Today is World AIDS Day. The World AIDS campaign reports that more than two million AIDS related deaths reported globally in 2008 – two million children under the age of 15 now live with HIV. Although no longer the only or even largest group impacted by HIV, LGBT people are particularly stigmatized and targeted for HIV-related discrimination. For example, The Ugandan Parliament is considering a bill that allows for a seven year prison term for any person or organization who supports or promotes lesbian, gay, bisexual, or transgender people’s rights. It would jail for up to three years anyone who fails to report a person they suspect of being lesbian or gay. A person living with HIV who has consensual homosexual sex would face the death penalty, regardless of risk of HIV transmission and even if their partner is also HIV-positive. (Punitive Laws threaten HIV Progress, Human Rights Watch)

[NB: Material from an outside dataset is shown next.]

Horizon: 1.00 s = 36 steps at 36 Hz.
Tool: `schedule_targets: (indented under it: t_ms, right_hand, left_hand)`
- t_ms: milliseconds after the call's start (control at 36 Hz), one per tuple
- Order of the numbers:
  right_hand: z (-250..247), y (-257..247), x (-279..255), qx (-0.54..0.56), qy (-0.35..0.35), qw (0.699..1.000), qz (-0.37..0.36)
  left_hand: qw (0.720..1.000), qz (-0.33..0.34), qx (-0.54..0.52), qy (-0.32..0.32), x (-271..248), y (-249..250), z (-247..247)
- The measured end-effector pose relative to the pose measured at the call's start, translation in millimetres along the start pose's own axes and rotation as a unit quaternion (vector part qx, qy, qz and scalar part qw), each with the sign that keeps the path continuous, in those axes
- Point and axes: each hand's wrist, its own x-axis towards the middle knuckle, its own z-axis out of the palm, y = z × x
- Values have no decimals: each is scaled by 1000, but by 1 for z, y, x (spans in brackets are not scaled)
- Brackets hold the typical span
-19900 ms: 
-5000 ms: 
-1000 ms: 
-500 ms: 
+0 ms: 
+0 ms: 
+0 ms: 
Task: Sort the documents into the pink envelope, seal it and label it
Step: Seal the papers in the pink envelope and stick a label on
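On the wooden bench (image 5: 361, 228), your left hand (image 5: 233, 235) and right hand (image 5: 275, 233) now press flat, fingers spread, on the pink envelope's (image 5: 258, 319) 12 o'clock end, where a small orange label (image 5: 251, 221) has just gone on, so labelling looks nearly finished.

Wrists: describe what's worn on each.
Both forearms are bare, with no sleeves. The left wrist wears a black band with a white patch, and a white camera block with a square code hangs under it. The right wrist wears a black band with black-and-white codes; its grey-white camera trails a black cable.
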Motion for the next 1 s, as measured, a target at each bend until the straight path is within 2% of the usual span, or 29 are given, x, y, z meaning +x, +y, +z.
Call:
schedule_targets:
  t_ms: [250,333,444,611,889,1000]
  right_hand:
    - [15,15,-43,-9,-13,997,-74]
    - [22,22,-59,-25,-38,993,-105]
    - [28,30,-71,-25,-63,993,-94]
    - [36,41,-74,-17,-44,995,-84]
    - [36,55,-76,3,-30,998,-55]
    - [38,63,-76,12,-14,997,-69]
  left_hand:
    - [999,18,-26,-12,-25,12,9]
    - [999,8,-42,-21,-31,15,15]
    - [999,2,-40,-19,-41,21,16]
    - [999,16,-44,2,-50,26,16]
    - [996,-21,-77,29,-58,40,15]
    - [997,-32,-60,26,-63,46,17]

I heard a bit of the speech by the President of South Africa on NPR today that spoke an important message:
Together we can overcome this challenge.
Let today be the dawn of a new era.
Let there be no more shame, no more blame, no more discrimination and no more stigma.
This is a day I think about all these things: the political issues, how access to prevention and care is still complicated by stigma.
But mostly it is a day I think about Lucas.
Lucas was my best friend, through college and beyond when we both moved to the same city. Even before we met, mutual friends predicted we’d hit it off. And we did. He was creative and witty, a great dancer and an even better dresser. His sense of humor was dark and irreverent. Because of Lucas I learned that I loved Thai food, indy films, disco dancing and thrift stores.
Lucas got sick in the 80s, when the epidemic was just beginning to be talked about. Long before successful treatments were developed. Many still believed gay men deserved this illness because of their “sinful lifestyle”. Ignorance and homophobia abounded and some folks were afraid to even be around someone HIV+ lest they catch it.
Sometimes I wonder how things could have been different, if our society had been more accepting back then, if we educated everyone about healthy attitudes towards sex and self-care. But mostly I try to focus on how grateful I am that I had Lucas in my life. I would surely be very different without him.
Today I think about and talk about Lucas; he is alive as part of me.